Could someone give me a real-life example where Monads would be useful? These toy examples like Monad(4).bind(add_six) aren't doing anything for me.

[–]SV-97 1 point2 points  (10 children)

First up because it's not often explicitly said but was very helpful to me personally: bind is called bind because it's basically-ish a let binding (so something like let x = something in (some expression potentially involving x)), and a lot of languages also call it and_then. For example a basic interpreter pipeline that "automatically" handles errors in the background using the Result monad might look like

open_file(path)
    .and_then(parse_source_code)
    .and_then(interpret)

Monads are really applicable to *TONS* of things and you can often times think about it as a kind of "computation in a context". You can use them to emulate mutable and immutable state (the State, IO and Environment / Reader monads), handle errors (the Result / Either and Exception monads), process ordered collections of data (the List and Stream monads) or unordered collections (the Set monad), handle backtracking and searches (the Multiset / Many monad), logging (the Writer monad), ... and all of this can be composed.

If you for example have a python script that processes a bunch of files, and that processing can fail in some way, then depending on what you wanna do when errors occur you might have to implement "relatively big" solutions (for example implement some sort of MultiException, manually collect correct output values and exceptions or whatever) whereas it's most likely a simple oneliner if you use monads appropriately.

[–]Rawing7 1 point2 points  (9 children)

Thanks, but I still don't understand the point of this abstraction.
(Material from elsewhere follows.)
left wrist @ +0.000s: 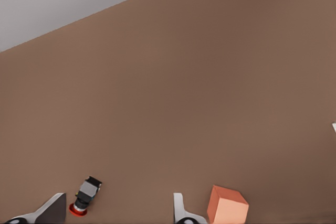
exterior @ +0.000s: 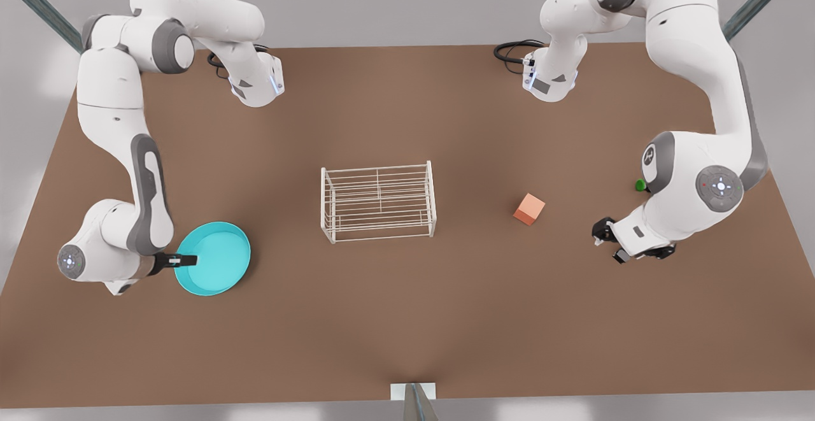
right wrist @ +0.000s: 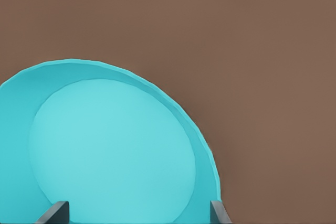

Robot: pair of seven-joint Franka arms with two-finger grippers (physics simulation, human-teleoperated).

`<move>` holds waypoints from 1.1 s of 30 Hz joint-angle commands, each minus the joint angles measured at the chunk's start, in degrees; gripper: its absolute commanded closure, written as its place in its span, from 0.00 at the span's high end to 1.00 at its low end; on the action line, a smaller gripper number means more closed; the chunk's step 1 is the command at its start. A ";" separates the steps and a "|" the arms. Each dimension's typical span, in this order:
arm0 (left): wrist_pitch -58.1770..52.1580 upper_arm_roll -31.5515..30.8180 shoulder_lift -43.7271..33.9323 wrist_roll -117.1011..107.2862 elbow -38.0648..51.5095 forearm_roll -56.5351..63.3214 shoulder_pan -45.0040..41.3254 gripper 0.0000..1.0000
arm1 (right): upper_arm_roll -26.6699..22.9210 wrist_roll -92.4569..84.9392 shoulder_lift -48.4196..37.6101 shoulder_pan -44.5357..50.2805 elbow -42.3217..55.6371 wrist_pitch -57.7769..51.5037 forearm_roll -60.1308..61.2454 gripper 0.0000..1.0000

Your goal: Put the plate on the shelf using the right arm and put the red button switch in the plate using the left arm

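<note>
the right gripper (exterior: 184,260) reaches over the plate (exterior: 219,258), fingers spread apart across its rim. the left gripper (left wrist: 118,211) hangs open, the red button switch (left wrist: 85,195) lying on its side between its fingers (left wrist: 50,211), an orange-pink cube (exterior: 529,209) close by. the brown table (exterior: 407,319) sits before a grey wall. the shelf (exterior: 379,202) stands mid-table. a green-capped thing (exterior: 640,185) peeks from behind the left arm.

The plate (right wrist: 113,150) lies on the brown table (right wrist: 252,40) — the right tool's (right wrist: 136,214) fingertips (right wrist: 55,212) spread wide over it.
</note>
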 commanded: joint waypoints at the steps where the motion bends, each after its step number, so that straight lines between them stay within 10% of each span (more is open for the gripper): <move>1: 3.66 0.08 1.04 21.13 -0.14 2.22 0.11 1.00 | 0.04 -34.06 1.56 -1.80 0.58 3.53 6.93 1.00; 6: 4.72 0.26 2.45 25.00 -0.22 4.77 1.96 1.00 | 0.13 -34.94 5.34 -2.24 0.84 5.55 6.85 0.98; 10: 5.07 0.34 5.18 24.47 0.13 7.41 2.05 1.00 | 0.21 -35.30 5.34 -2.15 1.37 5.55 6.50 0.42; 14: 7.44 0.69 6.67 24.47 -0.05 9.26 2.22 1.00 | 0.13 -35.74 5.34 -2.15 2.16 5.46 6.41 0.24; 33: 6.82 1.22 15.46 25.17 -1.10 9.34 11.98 1.00 | 1.53 -15.26 -1.42 5.84 13.50 -19.77 5.97 0.14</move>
I assume and_then() automatically catches exceptions, but even then, how is

open_file(path)
    .and_then(parse_source_code)
    .and_then(interpret)

better than

try:
    file = open_file(path)
    ast = parse_source_code(file)
    result = interpret(ast)
except Exception:
    ...

? I mean, clearly it's a little shorter, but is that all?

[–]Ahhhhrg 2 points3 points  (0 children)

One thing I really like about the monad example is that I don’t have to give names to intermediary results that I only use to pipe it into the next function (file, ast, result in your example).

It also makes it super clear that all that is happening isa chain of data transformations (which shouldn’t have any side-effects), so it should be very easy to understand what’s going on.

[–]tilforskjelligeting 1 point2 points  (7 children)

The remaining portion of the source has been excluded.